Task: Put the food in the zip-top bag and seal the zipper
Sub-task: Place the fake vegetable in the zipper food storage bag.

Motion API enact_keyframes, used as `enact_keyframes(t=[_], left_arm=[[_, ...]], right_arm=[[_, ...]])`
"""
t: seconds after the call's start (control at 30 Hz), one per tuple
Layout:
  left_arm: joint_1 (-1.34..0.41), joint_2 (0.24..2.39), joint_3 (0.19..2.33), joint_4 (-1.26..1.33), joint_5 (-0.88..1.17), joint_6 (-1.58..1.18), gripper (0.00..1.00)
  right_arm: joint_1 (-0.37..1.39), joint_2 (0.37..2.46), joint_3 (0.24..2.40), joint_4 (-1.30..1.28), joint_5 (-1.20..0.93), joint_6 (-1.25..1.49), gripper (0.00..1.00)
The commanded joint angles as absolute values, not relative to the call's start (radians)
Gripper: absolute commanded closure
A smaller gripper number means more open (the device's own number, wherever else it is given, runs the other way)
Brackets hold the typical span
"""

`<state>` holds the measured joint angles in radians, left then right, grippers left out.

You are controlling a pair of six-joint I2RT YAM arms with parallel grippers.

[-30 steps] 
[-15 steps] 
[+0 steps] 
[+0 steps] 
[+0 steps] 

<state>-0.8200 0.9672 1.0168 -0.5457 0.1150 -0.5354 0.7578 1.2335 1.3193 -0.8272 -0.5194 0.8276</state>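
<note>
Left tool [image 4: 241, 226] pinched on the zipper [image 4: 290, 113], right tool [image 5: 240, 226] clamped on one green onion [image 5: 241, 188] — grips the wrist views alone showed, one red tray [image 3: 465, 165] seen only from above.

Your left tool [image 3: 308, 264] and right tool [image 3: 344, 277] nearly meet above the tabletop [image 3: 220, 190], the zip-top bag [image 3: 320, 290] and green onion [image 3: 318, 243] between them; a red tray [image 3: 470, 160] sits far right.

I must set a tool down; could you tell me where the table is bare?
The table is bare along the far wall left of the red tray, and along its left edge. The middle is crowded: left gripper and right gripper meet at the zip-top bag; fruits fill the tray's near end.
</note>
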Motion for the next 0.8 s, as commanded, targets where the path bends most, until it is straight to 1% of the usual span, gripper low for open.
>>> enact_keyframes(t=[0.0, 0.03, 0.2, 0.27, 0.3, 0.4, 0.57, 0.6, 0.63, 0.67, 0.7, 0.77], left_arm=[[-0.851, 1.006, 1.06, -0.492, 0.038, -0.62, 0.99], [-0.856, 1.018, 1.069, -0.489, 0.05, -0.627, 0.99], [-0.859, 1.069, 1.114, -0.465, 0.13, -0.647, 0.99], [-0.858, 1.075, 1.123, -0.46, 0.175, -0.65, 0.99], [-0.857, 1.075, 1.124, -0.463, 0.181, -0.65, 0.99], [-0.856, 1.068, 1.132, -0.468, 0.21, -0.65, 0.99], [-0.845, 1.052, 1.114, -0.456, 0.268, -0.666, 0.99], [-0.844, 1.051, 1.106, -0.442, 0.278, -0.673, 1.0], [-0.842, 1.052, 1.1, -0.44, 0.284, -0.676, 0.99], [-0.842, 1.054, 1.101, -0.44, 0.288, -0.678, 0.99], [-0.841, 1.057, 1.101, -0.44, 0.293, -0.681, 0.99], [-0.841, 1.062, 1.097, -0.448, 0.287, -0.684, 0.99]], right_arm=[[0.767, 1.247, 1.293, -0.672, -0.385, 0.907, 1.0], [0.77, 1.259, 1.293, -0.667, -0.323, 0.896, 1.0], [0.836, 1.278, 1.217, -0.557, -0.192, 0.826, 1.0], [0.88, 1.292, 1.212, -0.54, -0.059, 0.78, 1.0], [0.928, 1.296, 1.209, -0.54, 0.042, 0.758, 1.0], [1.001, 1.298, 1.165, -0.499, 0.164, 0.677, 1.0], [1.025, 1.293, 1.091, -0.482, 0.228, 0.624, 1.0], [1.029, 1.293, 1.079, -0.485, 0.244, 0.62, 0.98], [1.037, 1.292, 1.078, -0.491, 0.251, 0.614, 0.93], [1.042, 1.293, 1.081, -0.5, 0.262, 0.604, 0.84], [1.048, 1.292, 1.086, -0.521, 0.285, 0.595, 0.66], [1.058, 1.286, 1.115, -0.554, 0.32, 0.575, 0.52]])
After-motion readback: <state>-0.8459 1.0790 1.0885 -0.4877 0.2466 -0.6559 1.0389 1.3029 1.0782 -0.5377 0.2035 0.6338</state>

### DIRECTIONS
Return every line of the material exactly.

### RESPONSE BELOW
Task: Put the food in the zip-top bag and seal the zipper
Sub-task: Place the fake vegetable in the zipper food storage bag.

Motion API enact_keyframes, used as `enact_keyframes(t=[_], left_arm=[[_, ...]], right_arm=[[_, ...]])`
"""
t: seconds after the call's start (control at 30 Hz), one per tuple
Layout:
  left_arm: joint_1 (-1.34..0.41), joint_2 (0.24..2.39), joint_3 (0.19..2.33), joint_4 (-1.26..1.33), joint_5 (-0.88..1.17), joint_6 (-1.58..1.18), gripper (0.00..1.00)
  right_arm: joint_1 (-0.37..1.39), joint_2 (0.37..2.46), joint_3 (0.24..2.40), joint_4 (-1.30..1.28), joint_5 (-1.20..0.93), joint_6 (-1.25..1.49), gripper (0.00..1.00)
The commanded joint angles as absolute values, not relative to the call's start (radians)
Gripper: absolute commanded closure
A smaller gripper number means more open (the device's own number, wherever else it is given, runs the other way)
Brackets hold the typical span
"""

`<state>` holds the measured joint angles in radians, left then right, grippers left out.

You are controlling a pair of six-joint I2RT YAM arms with parallel grippers.

[-30 steps] 
[-15 steps] 
[+0 steps] 
[+0 steps] 
[+0 steps] 

<state>-0.8200 0.9672 1.0168 -0.5457 0.1150 -0.5354 0.7578 1.2335 1.3193 -0.8272 -0.5194 0.8276</state>
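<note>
Left tool [image 4: 241, 226] pinched on the zipper [image 4: 290, 113], right tool [image 5: 240, 226] clamped on one green onion [image 5: 241, 188] — grips the wrist views alone showed, one red tray [image 3: 465, 165] seen only from above.

Your left tool [image 3: 308, 264] and right tool [image 3: 344, 277] nearly meet above the tabletop [image 3: 220, 190], the zip-top bag [image 3: 320, 290] and green onion [image 3: 318, 243] between them; a red tray [image 3: 470, 160] sits far right.

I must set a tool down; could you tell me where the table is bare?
The table is bare along the far wall left of the red tray, and along its left edge. The middle is crowded: left gripper and right gripper meet at the zip-top bag; fruits fill the tray's near end.
</note>
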Motion for the next 0.8 s, as commanded, targets where the path bends most, until it is straight to 1% of the usual span, gripper low for open.
>>> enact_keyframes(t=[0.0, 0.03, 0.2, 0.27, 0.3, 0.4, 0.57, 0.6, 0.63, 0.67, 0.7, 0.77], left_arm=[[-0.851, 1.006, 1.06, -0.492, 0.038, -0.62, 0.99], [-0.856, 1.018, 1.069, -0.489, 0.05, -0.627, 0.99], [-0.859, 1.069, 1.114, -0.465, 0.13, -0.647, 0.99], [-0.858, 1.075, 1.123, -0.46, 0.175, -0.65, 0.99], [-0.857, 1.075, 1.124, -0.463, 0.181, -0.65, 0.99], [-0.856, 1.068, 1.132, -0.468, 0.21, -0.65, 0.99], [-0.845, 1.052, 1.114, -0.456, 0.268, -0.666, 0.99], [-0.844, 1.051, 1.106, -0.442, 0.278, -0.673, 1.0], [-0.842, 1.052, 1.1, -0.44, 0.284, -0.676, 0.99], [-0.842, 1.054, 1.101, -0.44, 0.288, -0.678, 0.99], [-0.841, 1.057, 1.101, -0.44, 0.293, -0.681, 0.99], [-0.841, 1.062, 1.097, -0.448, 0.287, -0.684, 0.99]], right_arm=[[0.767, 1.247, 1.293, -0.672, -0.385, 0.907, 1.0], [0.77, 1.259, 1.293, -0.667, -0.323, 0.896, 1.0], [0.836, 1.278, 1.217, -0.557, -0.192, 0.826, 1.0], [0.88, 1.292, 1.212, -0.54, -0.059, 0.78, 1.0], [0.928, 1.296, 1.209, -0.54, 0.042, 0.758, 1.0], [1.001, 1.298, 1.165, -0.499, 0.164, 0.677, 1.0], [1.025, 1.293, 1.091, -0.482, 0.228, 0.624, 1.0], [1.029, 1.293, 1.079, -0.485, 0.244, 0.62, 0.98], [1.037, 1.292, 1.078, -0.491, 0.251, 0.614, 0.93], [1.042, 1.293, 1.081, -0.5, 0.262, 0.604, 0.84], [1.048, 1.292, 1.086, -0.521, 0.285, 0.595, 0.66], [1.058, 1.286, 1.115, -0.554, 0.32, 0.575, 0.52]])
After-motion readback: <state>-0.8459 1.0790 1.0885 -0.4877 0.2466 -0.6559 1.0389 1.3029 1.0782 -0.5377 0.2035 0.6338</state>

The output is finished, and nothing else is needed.